Enquête l’Expression : Le terrible quotidien des malades du sida
Le vécu de ces malades est aujourd’hui très pénible. Amoindris physiquement et moralement, ils se replient sur eux-mêmes dans un réflexe d’autodéfense.
«Nous vivons une situation très critique. Nous sommes en danger de mort. Nous implorons les responsables de faire quelque chose.» C’est le cri du coeur de Islam, un jeune Algérien vivant avec le syndrome de l’immunodéficience acquise (sida).

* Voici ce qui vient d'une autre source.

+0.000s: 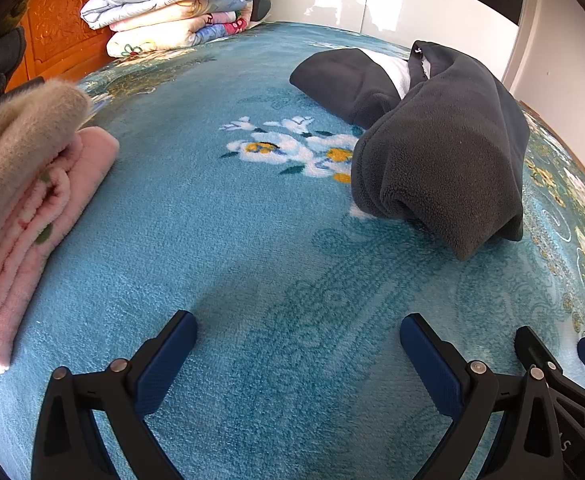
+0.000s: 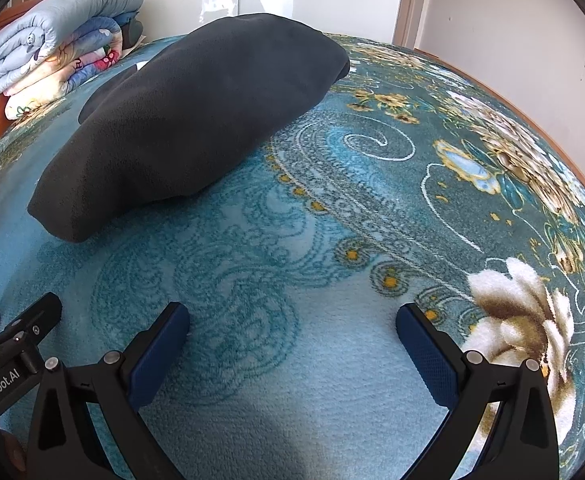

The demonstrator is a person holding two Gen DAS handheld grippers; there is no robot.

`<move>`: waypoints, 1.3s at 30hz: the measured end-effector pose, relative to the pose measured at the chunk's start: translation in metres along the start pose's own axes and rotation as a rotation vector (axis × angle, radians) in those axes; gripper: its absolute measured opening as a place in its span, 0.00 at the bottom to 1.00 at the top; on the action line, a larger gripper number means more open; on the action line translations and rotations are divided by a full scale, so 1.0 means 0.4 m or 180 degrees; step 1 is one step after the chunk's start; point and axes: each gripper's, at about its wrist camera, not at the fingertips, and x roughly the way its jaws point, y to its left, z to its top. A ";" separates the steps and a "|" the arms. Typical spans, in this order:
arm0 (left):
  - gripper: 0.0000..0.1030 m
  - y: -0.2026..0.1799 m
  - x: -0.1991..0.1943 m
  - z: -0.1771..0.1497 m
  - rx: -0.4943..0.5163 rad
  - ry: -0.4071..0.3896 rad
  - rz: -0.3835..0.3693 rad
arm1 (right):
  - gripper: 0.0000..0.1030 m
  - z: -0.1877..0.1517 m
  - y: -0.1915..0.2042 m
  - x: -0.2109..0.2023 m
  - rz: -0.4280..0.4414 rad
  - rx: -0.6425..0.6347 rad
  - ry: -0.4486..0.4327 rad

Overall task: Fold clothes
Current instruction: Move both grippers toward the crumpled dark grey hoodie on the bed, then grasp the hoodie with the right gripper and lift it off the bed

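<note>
A dark grey fleece garment (image 1: 440, 160) lies bunched in a heap on the blue flowered blanket (image 1: 232, 240), with a white lining showing at its far end. In the right wrist view the same fleece garment (image 2: 196, 120) fills the upper left. My left gripper (image 1: 298, 332) hovers open over bare blanket, short of the garment and left of it. My right gripper (image 2: 292, 320) is open too, over the blanket (image 2: 332, 360) with the garment ahead and to the left. Each gripper's tip shows at the edge of the other's view. Nothing is between either pair of fingers.
Folded clothes, a beige piece on a pink one (image 1: 32, 200), sit at the left edge. A stack of folded quilts (image 1: 172, 4) rests at the far end against an orange headboard (image 1: 52, 36). White walls bound the bed on the right (image 2: 512, 60).
</note>
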 end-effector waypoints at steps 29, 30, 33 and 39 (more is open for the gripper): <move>1.00 0.234 -0.060 0.012 -0.1008 -0.0269 0.0142 | 0.31 0.214 0.301 0.009 -0.0318 -0.1611 -0.0702; 1.00 0.232 -0.060 0.013 -0.0994 -0.0278 0.0115 | 0.25 0.238 0.284 0.008 -0.0306 -0.1430 -0.0683; 1.00 0.218 -0.062 0.018 -0.0918 -0.0327 -0.0055 | 0.20 0.304 0.157 -0.044 -0.0139 -0.0679 -0.0749; 1.00 0.153 -0.076 0.033 -0.0606 -0.0479 -0.0275 | 0.15 0.360 -0.096 -0.185 0.0035 0.0272 -0.1042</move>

Son calvaire, ainsi que celui de la majorité des personnes atteintes du VIH, ne semble pas près de prendre fin. Il s’agit de leur traitement qui est introuvable depuis plus de deux mois.
Une situation qui risque de dégénérer alors que les conséquences ne seront que plus dramatiques et pour les malades et pour leur entourage.
«En rupture de traitement depuis plus de deux mois, l’état de santé des personnes atteintes du sida est en constante dégradation», regrette, amer, le Dr Skander Soufi, président de l’association Aniss de lutte contre le sida et pour la promotion de la santé. Selon lui, les antirétroviraux Douvir et Setocrin, nécessaires au traitement de ces malades et pris en charge gratuitement par l’Etat, ne sont plus disponibles au niveau des 12 centres de référence du pays. «Cela devient alarmant. Ne pas prendre ce traitement risque de détériorer fâcheusement la santé du malade», prévient-il, mais pas seulement. En effet, «cela augmente également les risques de transmission du virus du sida, notamment aux partenaires». A ce sujet, le Dr Fauci qui dirige l’Institut national de l’allergie et des maladies infectieuses, qui relève de l’Institut national de la santé aux Etats-Unis, a été formel. Les traitements antirétroviraux peuvent aussi constituer une forme de prévention appréciable. «Si vous réduisez les taux du virus chez les personnes touchées, il y a alors beaucoup moins de risques qu’elles le transmettent aux autres», a-t-il affirmé dans un entretien accordé récemment au site America.gov.